For a moment, I thought it would be nice to be a Gamemaker - you'd get to see this stuff all the time, day after day. It would be one big mind game, something I loved.

But Gamemakers were sick, and despite my love for that certain science, I would never partake in something as barbaric as that. It was too far below me.

I went to all the stations, trying my hand at everything that came across, but not showing true skill at anything as to not attract attention. I found that I was very good with knives, and poisonous plants. I always had a knack for memorizing things, and the plants were no exception.

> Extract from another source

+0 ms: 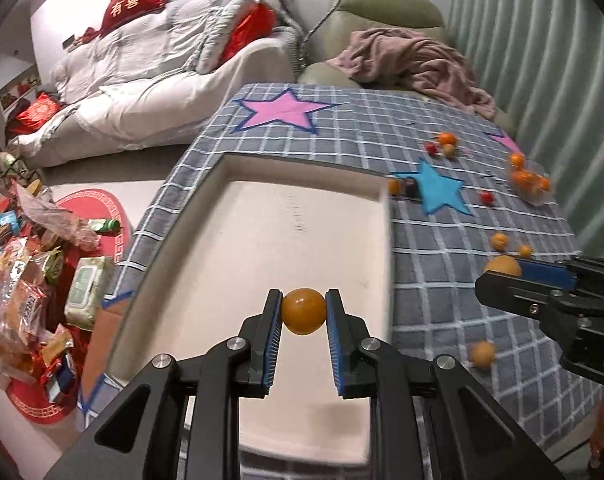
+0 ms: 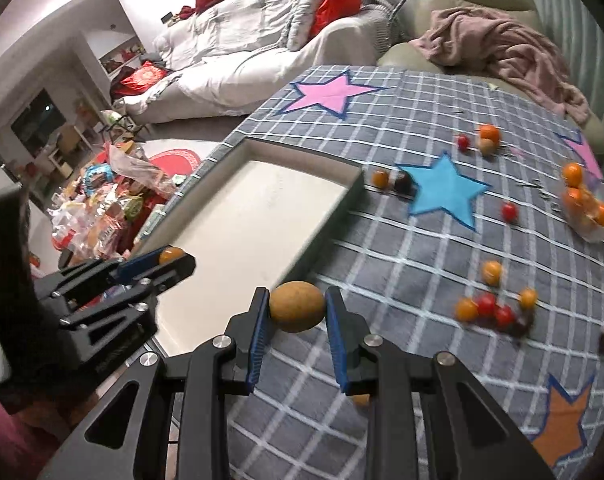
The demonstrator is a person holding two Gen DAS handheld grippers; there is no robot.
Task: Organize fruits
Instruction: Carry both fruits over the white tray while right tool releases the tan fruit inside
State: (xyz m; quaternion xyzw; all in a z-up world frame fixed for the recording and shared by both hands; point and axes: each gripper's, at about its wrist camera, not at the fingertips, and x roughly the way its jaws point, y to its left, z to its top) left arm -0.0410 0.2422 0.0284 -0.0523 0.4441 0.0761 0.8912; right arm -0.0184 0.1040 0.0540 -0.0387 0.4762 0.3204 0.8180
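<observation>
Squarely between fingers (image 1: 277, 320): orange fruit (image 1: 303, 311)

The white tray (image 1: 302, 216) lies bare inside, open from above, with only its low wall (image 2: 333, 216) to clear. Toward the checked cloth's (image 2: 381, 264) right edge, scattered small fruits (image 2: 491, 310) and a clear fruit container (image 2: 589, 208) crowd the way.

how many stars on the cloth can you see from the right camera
4: a pink star at the far edge, a blue star mid-cloth, a pink one cut off far right, an orange star near right. Others may lie out of view.
</observation>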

I also became handy with the knots, though I certainly wasn't going to be making any elaborate snares during my time in the Arena.

During the session with the Gamemakers, I let a bit more of my potential show. I threw knives at the dummies, each time nailing them in the head. I climbed one of the false trees, suspending a simple trap made of rope that would ensnare the foot of anyone who stepped on it. Afterwards, right before my time was up, I ran as quickly as possible into the dark shadows of the room, undetected by any of the Gamemakers. Then, as quickly yet carefully as always, I sneaked in the and out of the darkness, ducking around the many stations, the ropes, the dummies, and then finally, going around the force field protecting them from the front- The Gamemakers table. They were cocky, those Gamemakers - they truly believed that Tributes would only attack from the front that I was 99% sure they didn't even think of shielding their backs.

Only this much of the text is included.